Nice story - shame he loses the plot halfway. For a while it's what Robinson fans have come to expect. Lots of slick writing with cardboard characters (and why not -- characters can afford to be two-dimensional when the action's coming thick and fast).
However, while Robinson starts very well indeed in this his third novel of Big Men Doing Stirring Stuff On The Briny -- he loses it by the end. The only good point is the return of the wonderfully heroic anti-hero Commander Adnam - in my view the only really likeable character in the book. All right he may be a terrorist, he may have blown up lots of hapless air travellers -- but - nobody's perfect!
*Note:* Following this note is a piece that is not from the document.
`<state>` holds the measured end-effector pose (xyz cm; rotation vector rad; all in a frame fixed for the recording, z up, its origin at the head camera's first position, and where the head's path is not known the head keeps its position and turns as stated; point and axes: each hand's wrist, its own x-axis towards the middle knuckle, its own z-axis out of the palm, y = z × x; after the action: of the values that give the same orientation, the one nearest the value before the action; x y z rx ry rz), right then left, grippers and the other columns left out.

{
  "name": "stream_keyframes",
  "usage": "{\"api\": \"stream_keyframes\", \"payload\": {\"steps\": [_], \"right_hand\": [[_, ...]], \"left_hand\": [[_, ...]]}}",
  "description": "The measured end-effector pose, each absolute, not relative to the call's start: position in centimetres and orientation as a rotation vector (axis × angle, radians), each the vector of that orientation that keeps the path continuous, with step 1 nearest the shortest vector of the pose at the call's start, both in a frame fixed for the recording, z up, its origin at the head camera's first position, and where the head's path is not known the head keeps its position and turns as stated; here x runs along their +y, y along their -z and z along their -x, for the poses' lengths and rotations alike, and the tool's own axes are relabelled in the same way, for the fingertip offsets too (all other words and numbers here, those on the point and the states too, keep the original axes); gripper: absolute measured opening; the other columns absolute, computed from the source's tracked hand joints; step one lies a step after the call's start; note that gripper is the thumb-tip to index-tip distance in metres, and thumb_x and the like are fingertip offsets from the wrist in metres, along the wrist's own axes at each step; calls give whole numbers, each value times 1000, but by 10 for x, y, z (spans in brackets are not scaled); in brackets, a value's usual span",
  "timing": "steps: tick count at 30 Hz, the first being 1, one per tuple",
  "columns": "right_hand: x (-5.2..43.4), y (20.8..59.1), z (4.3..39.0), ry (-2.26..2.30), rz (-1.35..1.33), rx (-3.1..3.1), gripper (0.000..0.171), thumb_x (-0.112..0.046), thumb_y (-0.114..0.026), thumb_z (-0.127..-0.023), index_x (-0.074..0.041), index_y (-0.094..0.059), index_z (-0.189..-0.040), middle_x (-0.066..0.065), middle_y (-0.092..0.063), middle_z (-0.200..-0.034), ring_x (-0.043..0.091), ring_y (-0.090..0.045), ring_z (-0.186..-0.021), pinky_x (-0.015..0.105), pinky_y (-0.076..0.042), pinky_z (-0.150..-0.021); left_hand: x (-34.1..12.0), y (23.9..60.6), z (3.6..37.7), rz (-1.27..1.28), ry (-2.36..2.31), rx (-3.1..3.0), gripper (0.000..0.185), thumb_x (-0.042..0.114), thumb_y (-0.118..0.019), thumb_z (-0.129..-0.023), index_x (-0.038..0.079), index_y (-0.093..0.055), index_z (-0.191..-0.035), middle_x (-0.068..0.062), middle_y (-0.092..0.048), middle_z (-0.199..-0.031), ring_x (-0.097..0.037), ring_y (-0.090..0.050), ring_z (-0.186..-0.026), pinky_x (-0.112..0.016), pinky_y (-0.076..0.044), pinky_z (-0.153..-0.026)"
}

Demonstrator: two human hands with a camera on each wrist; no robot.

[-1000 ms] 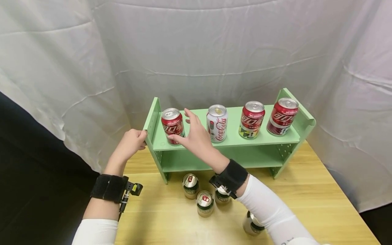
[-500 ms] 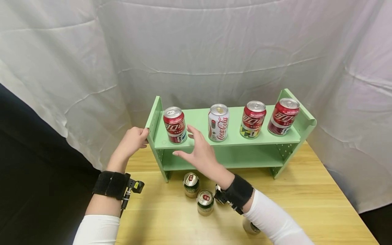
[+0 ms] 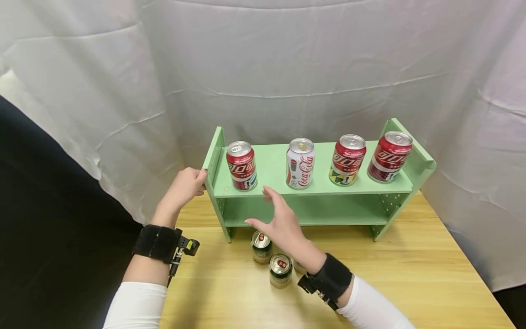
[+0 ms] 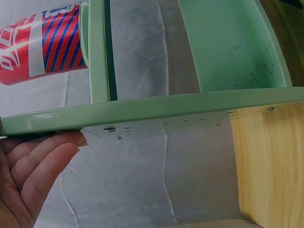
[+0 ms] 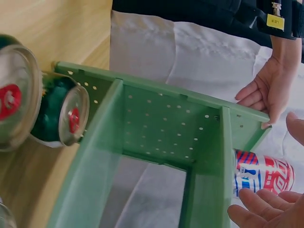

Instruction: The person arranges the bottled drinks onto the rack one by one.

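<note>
A small green shelf (image 3: 312,189) stands on a wooden worktop (image 3: 411,274), four cans in a row on its top board. The left hand (image 3: 185,185) grips the shelf's left end panel. The right hand (image 3: 283,224) hovers released, fingers spread, just before the leftmost red can (image 3: 241,165), apparently touching nothing. Green cans (image 3: 271,258) stand close beneath that wrist; a careless sweep could topple them.

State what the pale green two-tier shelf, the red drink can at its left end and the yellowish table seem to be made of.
Pale green two-tier shelf: probably painted wood or board; matt, with screw heads and peg holes in its side panels.
Red drink can: metal, likely aluminium; shiny silver top, glossy printed wall.
Yellowish table: wood or wood-look laminate; streaked grain, smooth sheen.
</note>
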<state>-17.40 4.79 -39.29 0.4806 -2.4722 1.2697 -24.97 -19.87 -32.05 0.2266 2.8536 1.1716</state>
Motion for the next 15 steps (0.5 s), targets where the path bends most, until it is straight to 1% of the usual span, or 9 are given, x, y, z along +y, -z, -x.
{"api": "stream_keyframes", "payload": {"steps": [5, 9, 12, 15], "right_hand": [[53, 404, 169, -1231, -457, -2513, 91, -38, -81, -70, -9, -35, -142, 8, -52, -135, 24, -53, -120, 43, -50, -95], [57, 413, 165, -1215, -419, -2534, 92, -38, -82, -69, -10, -34, -142, 7, -52, -135, 24, -54, -120, 44, -51, -94], [61, 418, 161, -1227, -405, -2537, 91, -38, -81, -70, -9, -35, -142, 7, -52, -135, 24, -53, -121, 45, -51, -93], [66, 424, 157, -1238, -383, -2548, 90, -38, -81, -71, -9, -35, -142, 7, -52, -136, 25, -53, -121, 46, -51, -93]], "left_hand": [[-198, 321, 252, -221, -1186, 2844, 40, 21, -30, -95, 10, -36, -58, -24, -63, -90, -32, -69, -83, -38, -60, -76], [-198, 321, 253, -227, -1183, 2844, 40, 22, -31, -95, 10, -37, -58, -25, -64, -91, -32, -69, -83, -38, -60, -76], [-199, 321, 253, -229, -1188, 2842, 40, 22, -31, -95, 10, -37, -58, -23, -64, -90, -30, -69, -81, -38, -60, -77], [-199, 321, 252, -225, -1190, 2836, 40, 21, -30, -95, 10, -36, -57, -20, -63, -85, -28, -69, -80, -39, -60, -77]]}}
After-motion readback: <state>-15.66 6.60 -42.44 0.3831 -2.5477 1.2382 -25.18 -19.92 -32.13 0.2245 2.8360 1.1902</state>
You can't help but like him.
The US characters in the book are strangely unsatisfying, because in this book they have to be particularly slow for Adnam to do what he does. Especially the laughable US admiral -- no I'm sorry, to get to the top of any country's national intelligence agency you need more grey cells than this guy can muster.
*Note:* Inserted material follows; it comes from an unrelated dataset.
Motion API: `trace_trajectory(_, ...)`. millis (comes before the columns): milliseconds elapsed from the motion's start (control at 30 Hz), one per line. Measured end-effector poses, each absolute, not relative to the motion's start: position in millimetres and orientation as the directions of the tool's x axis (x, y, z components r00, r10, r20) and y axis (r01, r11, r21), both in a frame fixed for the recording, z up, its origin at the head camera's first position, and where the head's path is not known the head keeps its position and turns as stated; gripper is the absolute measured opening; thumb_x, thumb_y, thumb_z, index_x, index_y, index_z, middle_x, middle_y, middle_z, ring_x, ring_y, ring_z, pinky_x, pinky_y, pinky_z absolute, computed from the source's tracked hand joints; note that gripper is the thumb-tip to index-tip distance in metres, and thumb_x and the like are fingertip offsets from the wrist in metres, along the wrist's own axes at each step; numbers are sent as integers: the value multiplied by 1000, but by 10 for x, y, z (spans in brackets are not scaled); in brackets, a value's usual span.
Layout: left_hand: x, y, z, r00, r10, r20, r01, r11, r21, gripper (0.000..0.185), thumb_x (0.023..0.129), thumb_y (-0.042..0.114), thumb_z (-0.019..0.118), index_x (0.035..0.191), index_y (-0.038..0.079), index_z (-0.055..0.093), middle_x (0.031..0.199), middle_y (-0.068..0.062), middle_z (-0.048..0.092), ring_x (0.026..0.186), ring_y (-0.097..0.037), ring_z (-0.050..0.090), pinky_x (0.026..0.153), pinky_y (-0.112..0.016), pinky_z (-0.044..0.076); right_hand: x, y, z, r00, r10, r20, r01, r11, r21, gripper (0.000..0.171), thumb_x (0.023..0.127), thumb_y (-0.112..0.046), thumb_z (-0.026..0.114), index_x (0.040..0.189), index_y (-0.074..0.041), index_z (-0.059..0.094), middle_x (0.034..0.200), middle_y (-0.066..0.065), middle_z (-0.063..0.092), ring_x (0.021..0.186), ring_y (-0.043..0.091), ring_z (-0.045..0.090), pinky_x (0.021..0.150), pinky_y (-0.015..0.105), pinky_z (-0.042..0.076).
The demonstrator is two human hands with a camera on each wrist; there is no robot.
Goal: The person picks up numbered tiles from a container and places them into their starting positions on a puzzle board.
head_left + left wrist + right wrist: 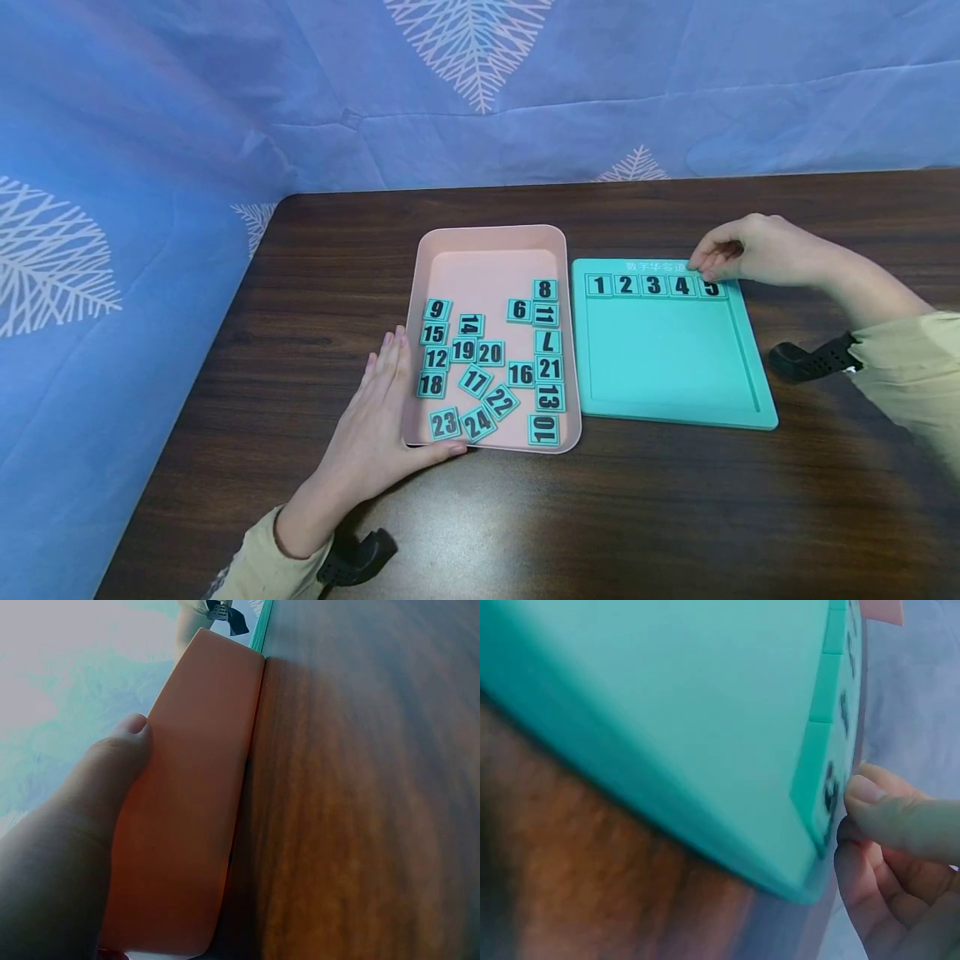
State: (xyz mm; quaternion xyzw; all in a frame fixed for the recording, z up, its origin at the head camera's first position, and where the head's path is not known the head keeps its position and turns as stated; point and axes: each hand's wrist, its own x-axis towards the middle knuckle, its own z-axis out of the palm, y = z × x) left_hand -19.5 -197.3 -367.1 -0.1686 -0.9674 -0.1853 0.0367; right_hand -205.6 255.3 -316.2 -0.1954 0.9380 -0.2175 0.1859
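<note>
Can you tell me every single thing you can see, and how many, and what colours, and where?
Table: one, dark brown, lower part of the head view
Cloth: blue with white leaf prints, behind and left of the table
Tray: one, pink, on the table
Tray tiles: nineteen, turquoise with black numbers, in the tray
Board: one, turquoise, right of the tray
Board tiles: five, turquoise with black 1 to 5, along the board's far side
Wrist straps: two, black, one by each wrist
Sleeves: two, pale yellow-green, on the arms
Left hand: one, bare, against the tray
Right hand: one, bare, at the 5 tile
</note>
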Motion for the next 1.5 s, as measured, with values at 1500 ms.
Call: trace_trajectory(1500,-188,-1976,-3660,-944,309,115,330,875,354,127,68,80,60,153,8,-2,160,-9,1,146,-23,2,117,-42,10,-1940,655,-3158,-591,-806,-33,-608,472,-639,20,80,2,73,100,1,68,85,7,60,76,19,51,70,33,48)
Of course I'm over-reacting in one sense. Because you wouldn't read this book for it's subtle delineation of men and women under fire, or how relationships shift and warp under pressure. No you read it for Action - with a capital A.
Trouble is when Robinson stops and has his loveable villain start thinking about the distress and anguish he's caused -- it stops the novel. Dead. I won't give away the final ending, except to say it was anti-climatic and came far too late.
Anti-heroes, like heroes, deserve to go out with a bang, not a whimper. My vote is that when next Mr Robinson writes about submarines -- as I hope he does -- he sticks to slam-bang action.